US 11,731,651 B2
Automatic parameter tuning framework for controllers used in autonomous driving vehicles
Weiman Lin, Sunnyvale, CA (US); Yu Cao, Sunnyvale, CA (US); Yu Wang, Sunnyvale, CA (US); Qi Luo, Sunnyvale, CA (US); Shu Jiang, Sunnyvale, CA (US); Xiangquan Xiao, Sunnyvale, CA (US); Longtao Lin, Sunnyvale, CA (US); Jinghao Miao, Sunnyvale, CA (US); and Jiangtao Hu, Sunnyvale, CA (US)
Assigned to BAIDU USA LLC, Sunnyvale, CA (US)
Filed by Baidu USA LLC, Sunnyvale, CA (US)
Filed on Sep. 30, 2020, as Appl. No. 17/39,685.
Prior Publication US 2022/0097728 A1, Mar. 31, 2022
Int. Cl. B60W 10/04 (2006.01); B60W 60/00 (2020.01); G01C 21/34 (2006.01); B60W 30/18 (2012.01); B60W 10/18 (2012.01); B60W 10/20 (2006.01)

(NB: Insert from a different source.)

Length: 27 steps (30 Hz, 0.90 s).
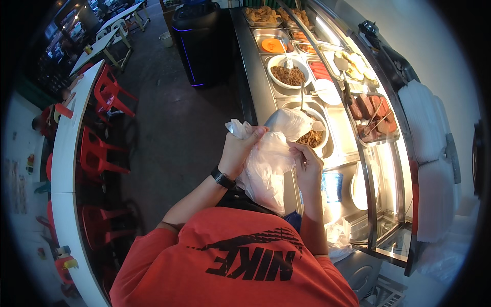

CPC B60W 60/0011 (2020.02) [B60W 10/04 (2013.01); B60W 10/18 (2013.01); B60W 10/20 (2013.01); B60W 30/18009 (2013.01); G01C 21/3453 (2013.01)] 20 Claims
OG exemplary drawing
 
1. A computer-implemented method of automatic tuning of one or more controllers of an autonomous driving vehicle (ADV) control system, comprising:
for each of a plurality of driving scenarios:
running a simulation of the driving scenario using a first value for each of a plurality of tunable parameters comprising a plurality of lateral dynamics parameters in a state weighting matrix of a linear quadratic regulator (LQR) of an ADV to control one or more controllers of the ADV, the plurality of tunable parameters also comprising a time constant parameter and an adaptive gain parameter for a model-referenced adaptive gain controller; and
generating a score of the simulation of the driving scenario indicating performance of the one or more controllers during the simulation of the driving scenario;
computing a first weighted score from the scores generated for the simulation of each of the plurality of driving scenarios; and
optimizing the values of the plurality of tunable parameters by iteratively performing operations of running the simulation, generating the score, and computing the first weighted score, using the first weighted score for each repetition as an objective to generate a second value for each of the plurality of tunable parameters, wherein the optimized values for the plurality of tunable parameters are utilized by the one of more controllers of the ADV to navigate the ADV, and wherein the iterative operations are repeated until a second weighted score differs from the first weighted score of a previous iteration by less than a predetermined threshold amount or a predetermined fixed number of iterations has been performed.